Wood works on NV centres in physically rotating diamond, a niche he essentially created: by spinning the crystal at tens of kHz he has demonstrated spin-rotation coupling, geometric phases and rotationally-induced pseudo-fields on NV ensembles, and used the rotating frame as a resource for noise-averaging and for gyroscopy. The group also works on conventional bulk NV magnetometry, dynamical decoupling sequence design and nuclear-spin bath engineering. Positioned against the established body of NV-ensemble quantum sensing work — DEER, nanoscale NMR and T1 relaxometry protocols operating at pT/sqrt(Hz) field sensitivity — his rotating-frame protocols are a direct attempt to extend the DEER/T1-relaxometry toolbox — normally applied to static ensembles at pT/sqrt(Hz) — into a regime where the sensor itself is in motion, with obvious relevance to inertial sensing and to averaging away static field gradients. Early-career PI, smaller group; a good option for a candidate wanting substantial independence.
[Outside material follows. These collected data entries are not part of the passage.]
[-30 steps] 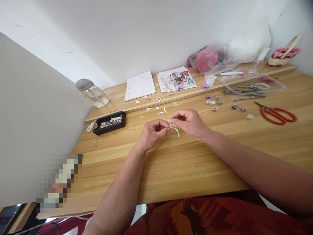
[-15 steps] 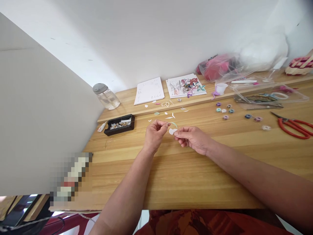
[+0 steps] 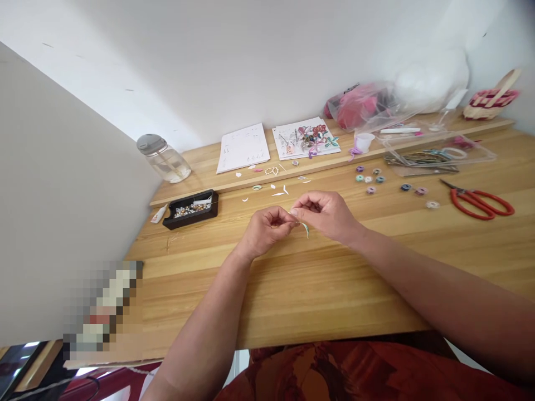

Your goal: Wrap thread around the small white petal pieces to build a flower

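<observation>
Near the middle of the wooden table, my left hand (image 3: 270, 229) pinches a thin, curved pale green piece (image 3: 306, 229), whose free end points down to the right of the fingertips. My right hand (image 3: 324, 214) touches the left fingertips from the right, its thumb and index finger pressed together; what they hold is too small to make out. Small white cut-outs (image 3: 285, 190) and a green-edged leaf shape (image 3: 257, 187) lie on the table just beyond my hands.
Red-handled pliers (image 3: 480, 204) and small thread bobbins (image 3: 406, 187) lie on the right. A black tray of beads (image 3: 213, 205) is on the left, below a clear jar (image 3: 173, 166). Papers (image 3: 243, 149), a plastic box (image 3: 480, 153) and a basket (image 3: 491, 104) stand along the back.
The white piece that was in my right hand is no longer visible. My right hand has closed in on my left fingertips, and the green piece now points downward. The view has shifted right.
</observation>
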`<state>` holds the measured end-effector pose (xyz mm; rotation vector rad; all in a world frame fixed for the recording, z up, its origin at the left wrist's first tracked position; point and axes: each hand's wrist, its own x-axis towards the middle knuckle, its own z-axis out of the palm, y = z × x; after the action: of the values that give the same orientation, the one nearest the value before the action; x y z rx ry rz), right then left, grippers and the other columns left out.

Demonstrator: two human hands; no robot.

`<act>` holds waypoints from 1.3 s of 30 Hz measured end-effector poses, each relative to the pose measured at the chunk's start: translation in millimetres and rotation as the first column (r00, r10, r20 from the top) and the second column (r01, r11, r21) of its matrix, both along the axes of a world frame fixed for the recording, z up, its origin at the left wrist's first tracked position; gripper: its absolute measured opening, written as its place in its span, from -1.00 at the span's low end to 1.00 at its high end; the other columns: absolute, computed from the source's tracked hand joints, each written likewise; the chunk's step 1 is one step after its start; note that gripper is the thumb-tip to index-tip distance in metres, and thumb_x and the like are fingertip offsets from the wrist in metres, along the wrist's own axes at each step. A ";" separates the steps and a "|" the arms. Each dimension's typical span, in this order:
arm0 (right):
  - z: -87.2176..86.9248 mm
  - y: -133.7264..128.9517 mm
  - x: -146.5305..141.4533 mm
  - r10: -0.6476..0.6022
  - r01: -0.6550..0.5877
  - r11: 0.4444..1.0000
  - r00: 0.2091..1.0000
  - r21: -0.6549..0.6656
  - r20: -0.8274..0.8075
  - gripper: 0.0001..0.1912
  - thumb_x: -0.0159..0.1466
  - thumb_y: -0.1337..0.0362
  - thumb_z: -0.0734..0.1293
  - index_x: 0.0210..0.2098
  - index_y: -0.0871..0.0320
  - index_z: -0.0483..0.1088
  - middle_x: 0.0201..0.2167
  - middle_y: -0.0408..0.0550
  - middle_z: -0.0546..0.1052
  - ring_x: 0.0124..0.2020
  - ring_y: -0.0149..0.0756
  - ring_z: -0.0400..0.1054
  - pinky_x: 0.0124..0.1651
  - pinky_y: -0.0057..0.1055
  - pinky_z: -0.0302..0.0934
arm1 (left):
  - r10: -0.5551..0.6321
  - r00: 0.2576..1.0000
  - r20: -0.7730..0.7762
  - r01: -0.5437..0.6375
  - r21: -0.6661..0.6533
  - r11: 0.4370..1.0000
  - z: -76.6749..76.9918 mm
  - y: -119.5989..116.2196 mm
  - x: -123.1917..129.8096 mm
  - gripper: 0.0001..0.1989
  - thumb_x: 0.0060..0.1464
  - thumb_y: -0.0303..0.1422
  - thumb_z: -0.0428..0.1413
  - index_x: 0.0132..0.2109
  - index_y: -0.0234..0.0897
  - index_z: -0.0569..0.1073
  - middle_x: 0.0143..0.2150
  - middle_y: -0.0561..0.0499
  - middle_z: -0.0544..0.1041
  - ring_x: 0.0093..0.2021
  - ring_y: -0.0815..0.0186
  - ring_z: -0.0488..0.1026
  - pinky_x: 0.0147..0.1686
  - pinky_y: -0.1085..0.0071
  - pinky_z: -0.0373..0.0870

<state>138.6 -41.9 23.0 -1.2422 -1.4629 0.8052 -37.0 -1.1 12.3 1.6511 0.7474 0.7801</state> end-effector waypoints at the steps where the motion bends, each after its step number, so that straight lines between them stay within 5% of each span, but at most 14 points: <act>1: -2.0 2.9 1.7 0.011 -0.012 0.999 0.999 -0.030 -0.046 -0.83 0.09 0.19 0.42 -0.44 0.19 0.51 -0.57 -0.17 0.43 -0.53 -0.45 0.20 -0.46 -0.46 0.09 | -0.022 1.000 0.013 0.021 0.003 1.000 0.4 -0.3 -0.5 -0.85 0.00 -0.31 0.24 -0.37 -0.32 0.50 -0.36 -0.04 0.56 -0.34 0.35 0.45 -0.26 0.41 0.35; 7: -17.4 11.5 1.2 -0.036 -0.122 0.926 0.913 -0.357 -0.406 -0.71 -0.04 0.13 0.51 -0.49 0.21 0.45 -0.65 -0.21 0.37 -0.70 -0.57 0.05 -0.64 -0.51 -0.12 | 0.097 0.985 0.143 -0.101 0.016 0.995 -1.8 4.5 -1.3 -0.82 0.00 -0.28 0.27 -0.34 -0.32 0.51 -0.35 -0.01 0.57 -0.35 0.39 0.45 -0.24 0.42 0.36; 13: -23.5 3.0 -10.0 -0.017 -0.298 0.826 0.835 -0.478 -0.551 -0.69 -0.04 0.12 0.54 -0.51 0.21 0.43 -0.54 -0.11 0.47 -0.63 -0.54 0.21 -0.58 -0.54 0.08 | 0.290 0.926 0.242 -0.274 -0.099 0.957 -3.6 8.7 0.7 -0.79 -0.05 -0.27 0.29 -0.36 -0.31 0.48 -0.32 -0.03 0.59 -0.25 0.33 0.52 -0.18 0.40 0.38; 18: -17.7 -4.0 -15.5 0.038 -0.216 0.891 0.912 -0.400 -0.408 -0.72 0.05 0.11 0.47 -0.52 0.20 0.40 -0.56 -0.15 0.44 -0.63 -0.52 0.18 -0.56 -0.49 0.08 | 0.382 0.907 0.178 -0.371 -0.088 0.924 -8.4 13.0 -0.4 -0.81 -0.06 -0.30 0.29 -0.37 -0.32 0.47 -0.35 -0.02 0.58 -0.30 0.35 0.51 -0.24 0.42 0.37; 22: -7.5 -8.6 -14.1 0.015 -0.028 0.989 0.996 -0.148 -0.087 -0.80 0.10 0.18 0.42 -0.50 0.18 0.42 -0.59 -0.20 0.38 -0.58 -0.49 0.14 -0.51 -0.48 0.04 | 0.317 0.948 0.024 -0.315 -0.046 0.948 -9.0 12.2 -0.9 -0.82 -0.07 -0.32 0.27 -0.40 -0.33 0.46 -0.43 0.02 0.55 -0.44 0.41 0.43 -0.41 0.48 0.29; 26: -0.3 -6.5 -6.4 0.006 -0.006 1.000 0.999 -0.018 0.032 -0.86 0.12 0.23 0.39 -0.46 0.19 0.46 -0.58 -0.19 0.39 -0.55 -0.46 0.17 -0.48 -0.47 0.05 | 0.133 0.989 -0.069 -0.133 0.002 0.991 -3.8 5.2 -0.4 -0.82 -0.07 -0.32 0.26 -0.44 -0.33 0.45 -0.50 0.07 0.49 -0.52 0.47 0.32 -0.47 0.50 0.21; 32: -4.5 6.6 3.8 0.023 -0.043 0.991 0.987 -0.126 -0.157 -0.81 0.06 0.19 0.44 -0.48 0.21 0.46 -0.57 -0.18 0.42 -0.55 -0.49 0.18 -0.49 -0.49 0.05 | -0.042 0.999 -0.014 0.042 -0.021 0.999 3.7 -0.2 -2.3 -0.82 0.00 -0.29 0.25 -0.35 -0.34 0.52 -0.40 0.00 0.55 -0.44 0.43 0.38 -0.38 0.47 0.28; 39: -20.2 9.2 0.0 -0.025 -0.229 0.867 0.867 -0.443 -0.497 -0.75 -0.05 0.19 0.51 -0.53 0.20 0.43 -0.61 -0.17 0.42 -0.70 -0.58 0.09 -0.65 -0.54 -0.09 | 0.171 0.979 0.115 -0.166 -0.053 0.985 1.5 4.9 -1.6 -0.80 -0.02 -0.26 0.28 -0.35 -0.33 0.53 -0.36 -0.04 0.59 -0.35 0.35 0.48 -0.25 0.40 0.37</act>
<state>138.7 -32.7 2.8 -1.1991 -0.9346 1.5190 -38.6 3.8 13.8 1.5024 0.8205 0.9679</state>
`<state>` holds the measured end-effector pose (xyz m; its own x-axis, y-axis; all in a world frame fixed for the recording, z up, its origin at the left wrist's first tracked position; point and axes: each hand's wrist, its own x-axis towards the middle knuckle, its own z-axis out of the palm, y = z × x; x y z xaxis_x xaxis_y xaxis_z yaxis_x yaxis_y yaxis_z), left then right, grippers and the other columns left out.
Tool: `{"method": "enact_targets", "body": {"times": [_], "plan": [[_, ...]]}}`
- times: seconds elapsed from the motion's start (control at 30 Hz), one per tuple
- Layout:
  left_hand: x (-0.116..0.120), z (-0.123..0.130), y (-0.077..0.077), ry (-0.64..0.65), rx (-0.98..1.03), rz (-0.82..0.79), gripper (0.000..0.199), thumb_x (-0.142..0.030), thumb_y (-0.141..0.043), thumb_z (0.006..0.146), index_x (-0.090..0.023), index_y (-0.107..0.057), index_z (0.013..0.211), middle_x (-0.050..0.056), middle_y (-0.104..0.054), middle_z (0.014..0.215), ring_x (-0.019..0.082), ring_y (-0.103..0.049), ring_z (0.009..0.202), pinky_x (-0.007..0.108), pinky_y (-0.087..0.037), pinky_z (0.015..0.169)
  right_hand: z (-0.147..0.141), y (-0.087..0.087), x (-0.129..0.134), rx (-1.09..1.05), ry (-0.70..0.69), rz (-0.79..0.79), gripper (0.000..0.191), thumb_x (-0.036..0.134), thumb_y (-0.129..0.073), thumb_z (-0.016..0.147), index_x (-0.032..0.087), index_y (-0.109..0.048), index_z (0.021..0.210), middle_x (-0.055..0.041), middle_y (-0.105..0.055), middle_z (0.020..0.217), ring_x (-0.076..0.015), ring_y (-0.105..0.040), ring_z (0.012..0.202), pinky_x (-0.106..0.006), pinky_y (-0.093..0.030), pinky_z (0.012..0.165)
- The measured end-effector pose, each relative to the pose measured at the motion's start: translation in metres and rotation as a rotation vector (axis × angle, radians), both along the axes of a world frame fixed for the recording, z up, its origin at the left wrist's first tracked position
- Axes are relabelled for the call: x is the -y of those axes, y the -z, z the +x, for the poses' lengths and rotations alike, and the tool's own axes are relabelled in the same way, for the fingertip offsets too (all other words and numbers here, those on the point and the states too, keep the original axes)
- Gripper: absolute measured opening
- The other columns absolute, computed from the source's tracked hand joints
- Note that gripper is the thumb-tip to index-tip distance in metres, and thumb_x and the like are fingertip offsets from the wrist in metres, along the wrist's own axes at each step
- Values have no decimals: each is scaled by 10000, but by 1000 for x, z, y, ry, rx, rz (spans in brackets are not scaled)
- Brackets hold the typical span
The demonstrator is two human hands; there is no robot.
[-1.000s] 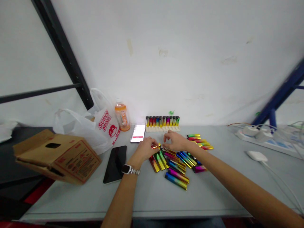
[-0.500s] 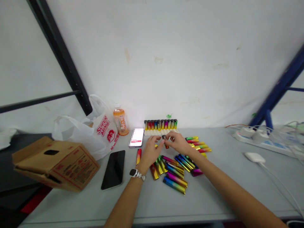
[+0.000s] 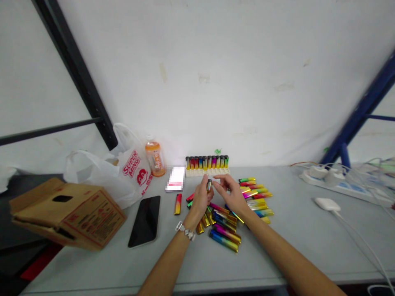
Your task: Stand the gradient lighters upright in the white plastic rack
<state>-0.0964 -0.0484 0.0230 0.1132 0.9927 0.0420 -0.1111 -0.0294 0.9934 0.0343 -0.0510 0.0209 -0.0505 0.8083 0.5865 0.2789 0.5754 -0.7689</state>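
- Pinching one lighter (image 3: 209,186), black top up: L hand (image 3: 202,198), grip closed round it.
- R hand (image 3: 233,196) just beside it, grip parted, nothing seen in it.
- Both over pile of lighters (image 3: 224,240) on table (image 3: 191,263).
- Row of lighters (image 3: 205,162) upright in white rack (image 3: 212,172), nr wall.
- Red/yel lighter (image 3: 178,204) btwn tablet (image 3: 145,222) & pile, phone (image 3: 175,179) beyond.
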Motion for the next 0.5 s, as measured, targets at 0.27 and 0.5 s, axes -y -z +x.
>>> {"method": "enact_targets", "body": {"times": [0.27,0.5], "plan": [[2,6,2,-164,8,49,540,-637,-383,843,-197,-417,533,-67,-280,448,66,-226,406,230,-191,438,-2,10,-2,-29,-78,-131,269,409,-554,921,167,-646,848,-22,-633,762,-155,-547,710,-289,-435,705],[5,4,-4,-122,13,0,542,-620,-354,862,-203,-368,515,-67,-245,444,65,-216,399,226,-172,430,-4,5,2,3,-119,-136,270,377,-529,933,172,-639,797,-19,-647,754,-151,-554,707,-284,-437,726]]}}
Department(s)/lab(s): School of Electrical Engineering and Telecommunications | Yang Silicon Qubit Systems Group @ UNSW
Summary:

Yang works on the systems-level physics of silicon spin qubits: operating qubits at elevated temperatures (above one kelvin, where cryo-CMOS control electronics can be co-integrated), valley and spin-orbit engineering, and the electrical control of spin qubits without micromagnets. The 'hot qubit' programme in particular is an engineering argument about where the classical/quantum boundary should sit in a real machine. Positioned against the established body of NV-ensemble quantum sensing work — DEER, nanoscale NMR and T1 relaxometry protocols operating at pT/sqrt(Hz) field sensitivity — raising the operating temperature of a spin sensor while preserving coherence is the same trade a pT/sqrt(Hz) NV ensemble makes implicitly by working at room temperature; Yang's work is the silicon community's attempt to buy back some of that convenience. Borderline inclusion — this is quantum computing rather than sensing — retained under the inclusive rubric.